In recent years, it has become clear to those in the science community and to those in the general population that a one-size-fits-all approach to health and nutrition may not be that effective. “The $66 billion diet industry, which churns out new diet books every day, is proof that many people haven’t found success with one-size-fits-all approaches,” says Neil Grimmer, founder and CEO of Habit, a personalized nutrition company. “No one body is the same.” Elena Tovar, product marketing lead for microbiome test kit developer uBiome, agrees: “Even amongst people of the same gender, age, and activity level, there are differences in how we tolerate, metabolize, and utilize nutrients, creating the need for personalized nutrition.” Clearly, age, sex, body size, level of physical activity, and genetics cause variations in nutrition needs, which is why personalized nutrition is emerging as a way to monitor and improve health and wellness. The concept of personalized nutrition is not new; dietitians and nutritionists have been designing diet plans for their clients for decades. But a new variation of personalized nutrition has emerged, and it relies on technology to provide customization. Because consumers have already embraced technology-driven dating, social interactions, shopping, and ridesharing, a number of start-up companies now believe they are ready to embrace technology-driven diet and nutrition advice. Companies in Silicon Valley, Seattle, and beyond have capitalized on growing interest in personalized nutrition solutions, and for a reasonable fee, these companies claim they can craft a customized diet plan based on profiles gleaned through science-based biomarkers. As a result, there are personalized nutrition assessments based on genetic information (DNA), some based on the gut microbiome, and some based on blood.
All in the Genes
DNAFit, Habit, and Nutrigenomix offer personalized nutrition tests that are based on a person’s genetic makeup. From their perspective, everything about what a person should be eating and why they should be eating it is embedded in genes. A gene is the basic unit of heredity in almost all living organisms; it is made up of deoxyribonucleic acid (DNA), a chemical compound that contains the instructions for developing and maintaining an organism. Each DNA molecule consists of two strands comprised of a phosphate group, a sugar molecule, and four nucleotide bases: adenine, thymine, guanine, and cytosine. The complete set of genes present in a living organism constitutes its genome. DNA-based personalized nutrition testing is premised on the principles of nutritional genomics. “Nutritional genomics is the science that investigates the [relationship] between our genome and the food that we consume. One of its goals is to understand how the food components regulate the expression of our genes and their effects on the balance between health and disease. Properly, this will be considered the realm of nutrigenomics,” says José Ordovás, a professor at the School of Nutrition Science and Policy at Tufts University and director of the Nutrition and Genomics Laboratory, Tufts Human Nutrition Research Center on Aging. “The other side of the coin of nutritional genomics is to investigate the genetic basis of the interindividual differences in response to foods. … The study of the genetic basis of these interindividual differences in dietary response is part of nutrigenetics.”

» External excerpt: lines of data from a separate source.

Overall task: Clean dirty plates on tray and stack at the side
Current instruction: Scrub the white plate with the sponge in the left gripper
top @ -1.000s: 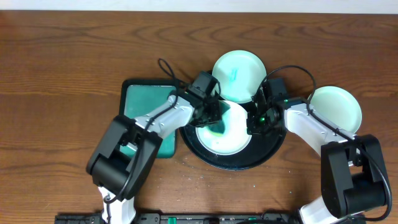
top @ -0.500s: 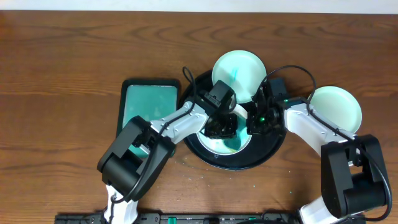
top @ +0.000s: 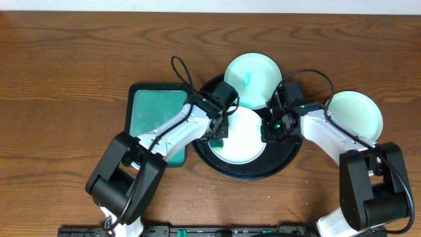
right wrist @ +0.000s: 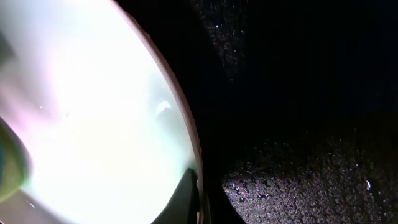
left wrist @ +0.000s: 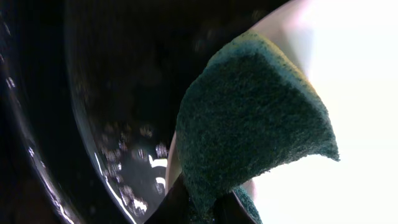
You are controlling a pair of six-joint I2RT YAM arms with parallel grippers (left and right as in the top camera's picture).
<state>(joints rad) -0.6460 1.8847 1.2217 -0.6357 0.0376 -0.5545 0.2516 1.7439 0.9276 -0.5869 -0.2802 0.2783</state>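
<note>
A white plate [top: 242, 135] lies in the round black tray [top: 283, 163]. My left gripper [top: 218, 128] is shut on a dark green sponge [left wrist: 249, 130] and presses it at the plate's left edge. My right gripper [top: 270, 128] is shut on the plate's right rim [right wrist: 194, 168]. A second plate [top: 252, 79] with a teal smear rests on the tray's far rim. A third, pale mint plate [top: 355, 113] sits on the table at the right.
A rectangular teal tray [top: 154, 115] lies left of the black tray, partly under my left arm. Wet droplets cover the black tray's surface [right wrist: 298, 174].
My left gripper swept the sponge from the plate's left to its lower right and back to the left edge. The teal smears on the plate are gone. The right arm held still.
</note>
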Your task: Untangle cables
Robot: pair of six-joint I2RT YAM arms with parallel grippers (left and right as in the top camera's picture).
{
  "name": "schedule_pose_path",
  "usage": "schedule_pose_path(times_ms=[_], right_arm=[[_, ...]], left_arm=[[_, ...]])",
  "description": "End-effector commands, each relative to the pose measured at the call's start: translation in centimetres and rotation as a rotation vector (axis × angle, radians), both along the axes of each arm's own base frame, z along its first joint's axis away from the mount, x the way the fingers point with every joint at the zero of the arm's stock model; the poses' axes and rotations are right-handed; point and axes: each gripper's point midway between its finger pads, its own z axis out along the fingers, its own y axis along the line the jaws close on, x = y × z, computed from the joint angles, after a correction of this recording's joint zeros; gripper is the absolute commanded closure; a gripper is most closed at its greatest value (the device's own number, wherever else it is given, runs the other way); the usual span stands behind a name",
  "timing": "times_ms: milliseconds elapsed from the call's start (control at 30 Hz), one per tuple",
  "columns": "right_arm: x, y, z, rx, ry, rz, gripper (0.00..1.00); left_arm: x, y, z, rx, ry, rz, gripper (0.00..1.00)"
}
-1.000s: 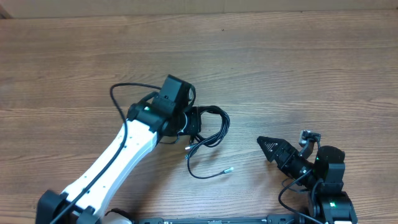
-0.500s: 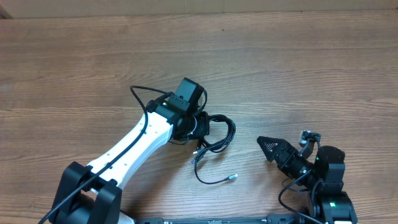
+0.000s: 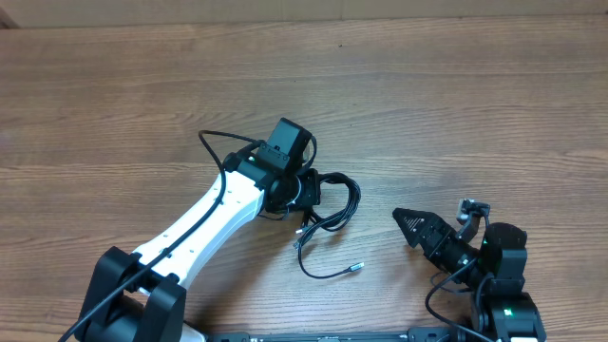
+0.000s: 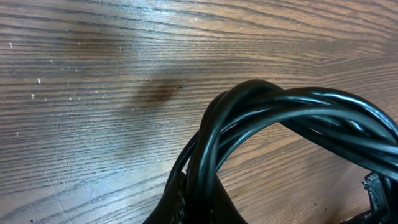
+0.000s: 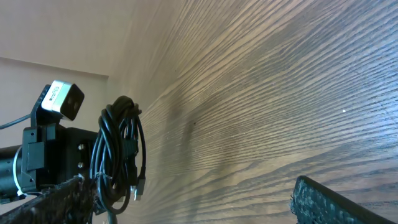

Thus, nutrigenomics emphasizes the effects of nutrients on the genome and how those interactions influence gene expression and health outcomes while nutrigenetics emphasizes how genetic variations determine a person’s response to diet and nutrition. The personalized nutrition tests that DNAFit, Habit, and Nutrigenomix provide are based on nutrigenetics. With just a saliva sample or a cheek swab, these companies say they can provide individualized nutrient requirements and dietary recommendations by sequencing and analyzing a person’s genotype.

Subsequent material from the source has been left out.